WHAT THIS TASK INVOLVES: Search the lines of the records for the word "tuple", and copy every line that has it.

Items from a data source

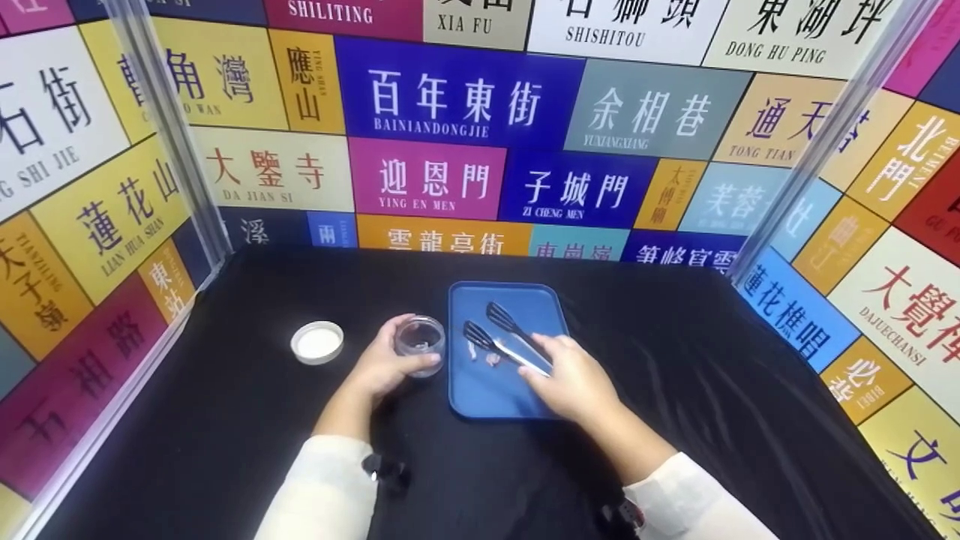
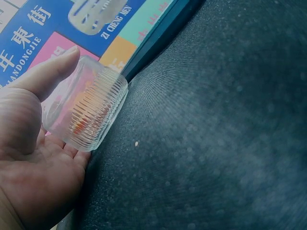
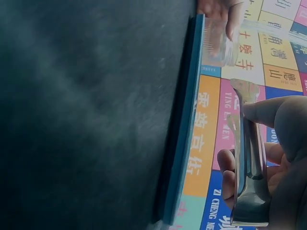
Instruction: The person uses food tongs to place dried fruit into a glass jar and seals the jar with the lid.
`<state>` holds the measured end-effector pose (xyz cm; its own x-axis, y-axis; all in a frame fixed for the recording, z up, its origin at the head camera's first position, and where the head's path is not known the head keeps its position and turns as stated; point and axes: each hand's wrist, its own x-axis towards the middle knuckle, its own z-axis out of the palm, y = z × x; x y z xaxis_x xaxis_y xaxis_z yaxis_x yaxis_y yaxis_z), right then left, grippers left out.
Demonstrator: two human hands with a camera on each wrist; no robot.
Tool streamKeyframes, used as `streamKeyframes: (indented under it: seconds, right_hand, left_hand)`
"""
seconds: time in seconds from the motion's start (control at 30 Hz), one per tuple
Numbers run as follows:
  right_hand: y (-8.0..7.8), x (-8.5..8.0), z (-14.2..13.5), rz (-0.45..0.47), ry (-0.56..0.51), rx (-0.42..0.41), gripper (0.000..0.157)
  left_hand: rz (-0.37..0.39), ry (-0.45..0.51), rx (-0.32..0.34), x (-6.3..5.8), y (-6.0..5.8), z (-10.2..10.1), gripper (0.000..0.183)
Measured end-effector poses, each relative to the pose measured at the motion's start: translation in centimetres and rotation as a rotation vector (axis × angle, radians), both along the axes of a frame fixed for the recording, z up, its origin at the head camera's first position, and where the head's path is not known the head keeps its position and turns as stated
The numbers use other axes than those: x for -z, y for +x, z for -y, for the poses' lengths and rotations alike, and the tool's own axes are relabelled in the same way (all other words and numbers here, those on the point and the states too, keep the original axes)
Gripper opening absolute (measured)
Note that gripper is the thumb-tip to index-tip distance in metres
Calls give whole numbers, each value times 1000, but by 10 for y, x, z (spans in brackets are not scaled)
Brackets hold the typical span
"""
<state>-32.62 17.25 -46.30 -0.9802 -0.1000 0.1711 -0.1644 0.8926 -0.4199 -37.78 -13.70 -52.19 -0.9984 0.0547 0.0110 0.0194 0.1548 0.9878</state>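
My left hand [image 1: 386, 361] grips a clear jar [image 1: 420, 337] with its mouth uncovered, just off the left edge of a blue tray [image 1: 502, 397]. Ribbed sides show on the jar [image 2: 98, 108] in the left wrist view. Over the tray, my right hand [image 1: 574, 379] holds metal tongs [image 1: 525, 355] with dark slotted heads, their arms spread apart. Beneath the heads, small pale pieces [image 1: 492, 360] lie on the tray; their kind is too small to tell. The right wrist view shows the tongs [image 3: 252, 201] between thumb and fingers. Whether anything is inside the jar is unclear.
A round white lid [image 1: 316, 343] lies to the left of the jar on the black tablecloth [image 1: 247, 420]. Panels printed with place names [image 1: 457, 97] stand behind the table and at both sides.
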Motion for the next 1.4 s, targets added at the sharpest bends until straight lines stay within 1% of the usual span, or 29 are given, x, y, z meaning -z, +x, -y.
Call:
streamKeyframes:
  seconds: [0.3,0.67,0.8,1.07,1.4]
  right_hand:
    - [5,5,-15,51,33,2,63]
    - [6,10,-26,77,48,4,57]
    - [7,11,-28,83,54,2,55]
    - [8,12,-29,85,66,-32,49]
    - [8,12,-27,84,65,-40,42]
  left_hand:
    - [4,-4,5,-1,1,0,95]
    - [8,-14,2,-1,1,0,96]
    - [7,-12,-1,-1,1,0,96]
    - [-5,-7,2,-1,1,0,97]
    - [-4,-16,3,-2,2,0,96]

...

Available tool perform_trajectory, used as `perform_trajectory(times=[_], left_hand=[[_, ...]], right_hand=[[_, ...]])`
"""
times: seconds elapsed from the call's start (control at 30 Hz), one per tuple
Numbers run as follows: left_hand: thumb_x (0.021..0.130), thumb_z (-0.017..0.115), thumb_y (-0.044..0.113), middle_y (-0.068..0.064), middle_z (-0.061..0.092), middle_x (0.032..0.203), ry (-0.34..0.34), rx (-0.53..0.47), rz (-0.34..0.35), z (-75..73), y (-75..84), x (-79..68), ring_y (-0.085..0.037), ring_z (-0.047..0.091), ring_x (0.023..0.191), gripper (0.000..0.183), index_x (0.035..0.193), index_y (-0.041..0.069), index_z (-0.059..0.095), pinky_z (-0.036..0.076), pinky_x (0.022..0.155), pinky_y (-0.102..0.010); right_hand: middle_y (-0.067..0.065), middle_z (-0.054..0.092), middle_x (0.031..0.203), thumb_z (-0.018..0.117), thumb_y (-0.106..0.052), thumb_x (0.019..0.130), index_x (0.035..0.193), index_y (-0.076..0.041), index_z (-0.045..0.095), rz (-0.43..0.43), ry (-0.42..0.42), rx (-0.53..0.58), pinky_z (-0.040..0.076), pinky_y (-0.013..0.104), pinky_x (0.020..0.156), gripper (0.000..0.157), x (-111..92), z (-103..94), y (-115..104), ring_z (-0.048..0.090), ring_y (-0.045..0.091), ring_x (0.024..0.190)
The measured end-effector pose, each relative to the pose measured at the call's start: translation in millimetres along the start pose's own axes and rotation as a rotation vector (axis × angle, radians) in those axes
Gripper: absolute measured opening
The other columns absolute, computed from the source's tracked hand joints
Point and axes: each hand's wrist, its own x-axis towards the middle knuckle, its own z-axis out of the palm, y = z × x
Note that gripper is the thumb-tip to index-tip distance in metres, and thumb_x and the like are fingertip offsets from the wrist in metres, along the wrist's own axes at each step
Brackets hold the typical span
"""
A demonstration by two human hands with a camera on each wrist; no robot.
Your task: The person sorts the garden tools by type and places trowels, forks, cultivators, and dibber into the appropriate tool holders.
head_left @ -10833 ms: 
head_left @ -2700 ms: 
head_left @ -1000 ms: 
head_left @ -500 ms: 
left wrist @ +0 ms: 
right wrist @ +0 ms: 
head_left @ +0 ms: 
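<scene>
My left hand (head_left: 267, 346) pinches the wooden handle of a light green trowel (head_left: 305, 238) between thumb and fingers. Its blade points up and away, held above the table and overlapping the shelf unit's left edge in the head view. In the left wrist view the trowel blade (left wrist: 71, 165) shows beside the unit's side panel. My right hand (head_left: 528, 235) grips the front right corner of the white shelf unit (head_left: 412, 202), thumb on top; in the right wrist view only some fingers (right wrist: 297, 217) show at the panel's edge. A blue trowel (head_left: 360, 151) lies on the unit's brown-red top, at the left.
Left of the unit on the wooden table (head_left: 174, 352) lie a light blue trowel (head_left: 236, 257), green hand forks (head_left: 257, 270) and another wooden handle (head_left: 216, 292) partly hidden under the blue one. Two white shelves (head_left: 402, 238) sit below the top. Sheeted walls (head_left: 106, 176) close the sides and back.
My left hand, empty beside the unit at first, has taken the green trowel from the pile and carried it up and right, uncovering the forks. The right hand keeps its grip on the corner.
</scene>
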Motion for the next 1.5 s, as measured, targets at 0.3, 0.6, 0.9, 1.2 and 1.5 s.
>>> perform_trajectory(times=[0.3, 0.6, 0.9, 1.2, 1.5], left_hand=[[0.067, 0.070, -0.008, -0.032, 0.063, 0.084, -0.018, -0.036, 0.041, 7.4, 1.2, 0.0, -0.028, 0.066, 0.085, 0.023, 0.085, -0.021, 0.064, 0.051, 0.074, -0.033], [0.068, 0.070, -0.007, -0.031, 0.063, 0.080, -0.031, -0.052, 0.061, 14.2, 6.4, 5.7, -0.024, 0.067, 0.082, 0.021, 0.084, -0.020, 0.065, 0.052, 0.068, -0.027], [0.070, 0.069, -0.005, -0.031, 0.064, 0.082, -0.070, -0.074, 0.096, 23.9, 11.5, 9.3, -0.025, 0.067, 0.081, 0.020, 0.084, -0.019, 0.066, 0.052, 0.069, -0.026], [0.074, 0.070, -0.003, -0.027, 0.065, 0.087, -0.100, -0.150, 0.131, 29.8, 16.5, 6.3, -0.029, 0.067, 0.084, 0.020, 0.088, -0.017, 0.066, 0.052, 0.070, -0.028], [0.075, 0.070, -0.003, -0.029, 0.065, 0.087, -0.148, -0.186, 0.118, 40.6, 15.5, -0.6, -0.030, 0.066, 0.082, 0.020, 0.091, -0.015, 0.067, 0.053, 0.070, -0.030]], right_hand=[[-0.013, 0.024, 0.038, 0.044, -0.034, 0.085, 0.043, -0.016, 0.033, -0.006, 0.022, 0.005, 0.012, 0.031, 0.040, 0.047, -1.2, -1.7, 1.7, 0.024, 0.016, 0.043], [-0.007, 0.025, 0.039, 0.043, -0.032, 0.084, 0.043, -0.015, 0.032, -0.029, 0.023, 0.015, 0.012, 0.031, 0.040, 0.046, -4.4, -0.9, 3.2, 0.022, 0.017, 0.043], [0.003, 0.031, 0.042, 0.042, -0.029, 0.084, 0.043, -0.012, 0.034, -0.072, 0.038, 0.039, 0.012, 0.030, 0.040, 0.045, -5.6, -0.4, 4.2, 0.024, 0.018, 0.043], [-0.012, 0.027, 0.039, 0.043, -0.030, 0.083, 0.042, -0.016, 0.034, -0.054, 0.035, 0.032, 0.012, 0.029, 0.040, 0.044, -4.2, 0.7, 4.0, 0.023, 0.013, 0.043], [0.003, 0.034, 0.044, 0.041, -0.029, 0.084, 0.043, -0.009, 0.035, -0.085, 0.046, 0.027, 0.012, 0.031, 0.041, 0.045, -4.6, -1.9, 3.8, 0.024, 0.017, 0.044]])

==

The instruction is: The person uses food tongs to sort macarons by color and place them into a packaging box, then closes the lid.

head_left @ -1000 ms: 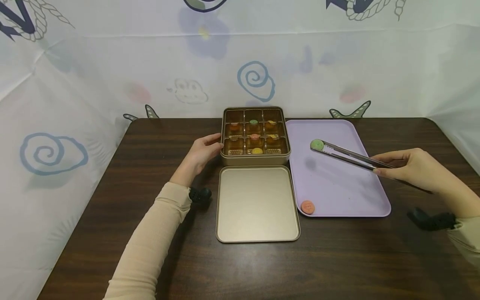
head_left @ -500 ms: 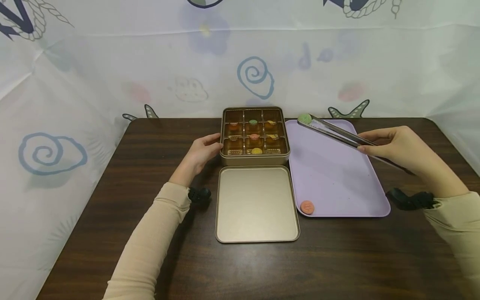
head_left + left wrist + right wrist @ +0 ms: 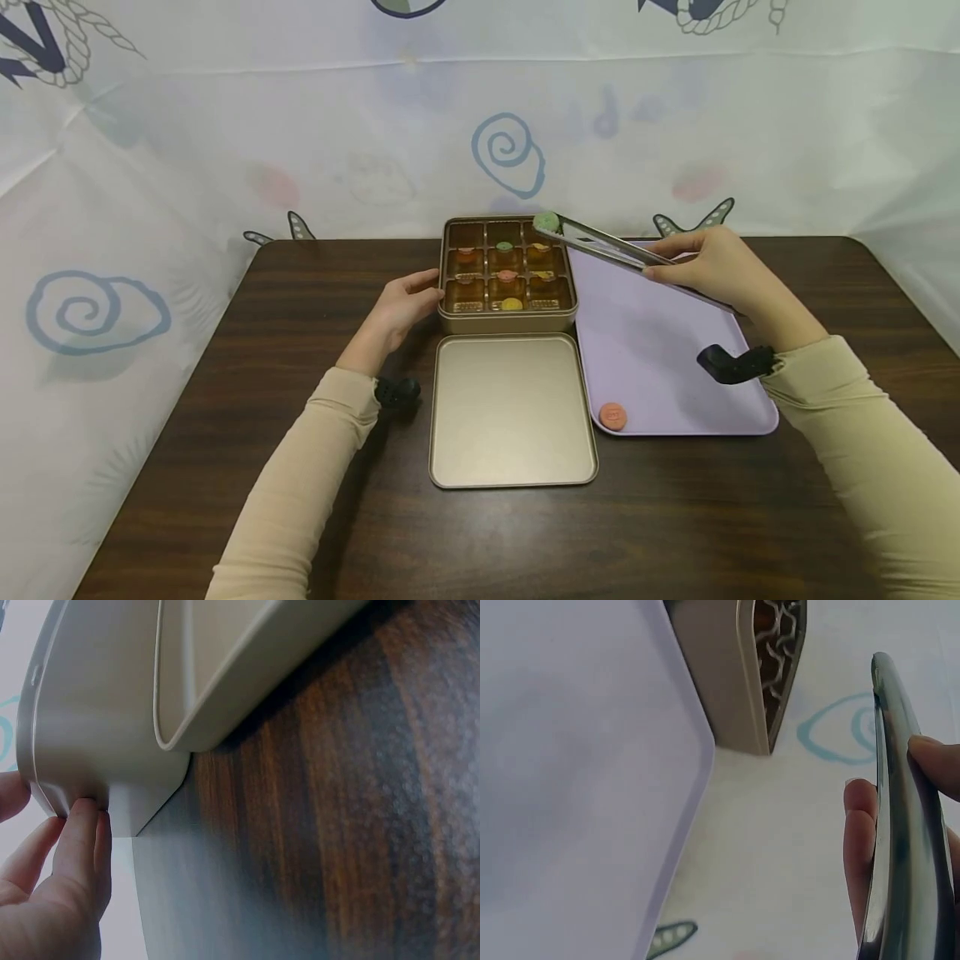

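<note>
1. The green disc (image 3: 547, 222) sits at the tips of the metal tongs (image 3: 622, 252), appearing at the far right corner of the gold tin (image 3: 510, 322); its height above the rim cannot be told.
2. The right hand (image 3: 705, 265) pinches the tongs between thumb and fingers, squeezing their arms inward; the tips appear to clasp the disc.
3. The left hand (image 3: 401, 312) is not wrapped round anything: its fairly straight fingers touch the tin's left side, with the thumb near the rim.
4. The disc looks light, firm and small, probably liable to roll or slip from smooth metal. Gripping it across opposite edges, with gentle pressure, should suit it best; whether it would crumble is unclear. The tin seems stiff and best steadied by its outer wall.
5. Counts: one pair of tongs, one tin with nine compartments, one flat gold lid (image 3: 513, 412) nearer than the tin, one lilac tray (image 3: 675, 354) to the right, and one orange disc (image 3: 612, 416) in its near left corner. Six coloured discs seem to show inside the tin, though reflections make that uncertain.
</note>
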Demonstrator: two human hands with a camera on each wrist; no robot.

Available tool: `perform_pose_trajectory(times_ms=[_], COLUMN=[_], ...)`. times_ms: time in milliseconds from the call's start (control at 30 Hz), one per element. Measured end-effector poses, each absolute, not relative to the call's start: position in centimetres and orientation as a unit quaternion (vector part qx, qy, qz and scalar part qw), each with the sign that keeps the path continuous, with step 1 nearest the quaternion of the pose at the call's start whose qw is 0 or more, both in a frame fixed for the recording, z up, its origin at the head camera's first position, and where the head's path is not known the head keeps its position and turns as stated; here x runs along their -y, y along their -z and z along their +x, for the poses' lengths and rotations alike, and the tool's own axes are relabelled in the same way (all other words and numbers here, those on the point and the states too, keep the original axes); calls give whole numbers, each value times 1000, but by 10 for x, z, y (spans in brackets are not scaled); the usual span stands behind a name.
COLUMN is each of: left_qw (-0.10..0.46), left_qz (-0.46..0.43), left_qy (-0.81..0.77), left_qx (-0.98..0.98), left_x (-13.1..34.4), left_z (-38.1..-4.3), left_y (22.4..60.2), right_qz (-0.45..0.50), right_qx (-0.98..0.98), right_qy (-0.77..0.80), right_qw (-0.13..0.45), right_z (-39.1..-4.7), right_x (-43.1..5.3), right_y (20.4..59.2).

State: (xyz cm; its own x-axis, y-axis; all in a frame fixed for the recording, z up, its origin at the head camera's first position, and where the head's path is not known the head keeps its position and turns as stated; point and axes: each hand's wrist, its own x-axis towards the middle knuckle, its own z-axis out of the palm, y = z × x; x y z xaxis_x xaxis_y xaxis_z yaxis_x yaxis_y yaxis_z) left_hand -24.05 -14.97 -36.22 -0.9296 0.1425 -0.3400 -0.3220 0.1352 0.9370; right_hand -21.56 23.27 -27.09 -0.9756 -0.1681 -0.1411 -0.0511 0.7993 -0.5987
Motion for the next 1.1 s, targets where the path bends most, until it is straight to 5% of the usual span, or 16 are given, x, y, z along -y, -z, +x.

FINAL ANSWER:
seconds: time in seconds from the motion's start (control at 30 Hz), one per tuple
times: seconds elapsed from the call's start (control at 30 Hz), one per tuple

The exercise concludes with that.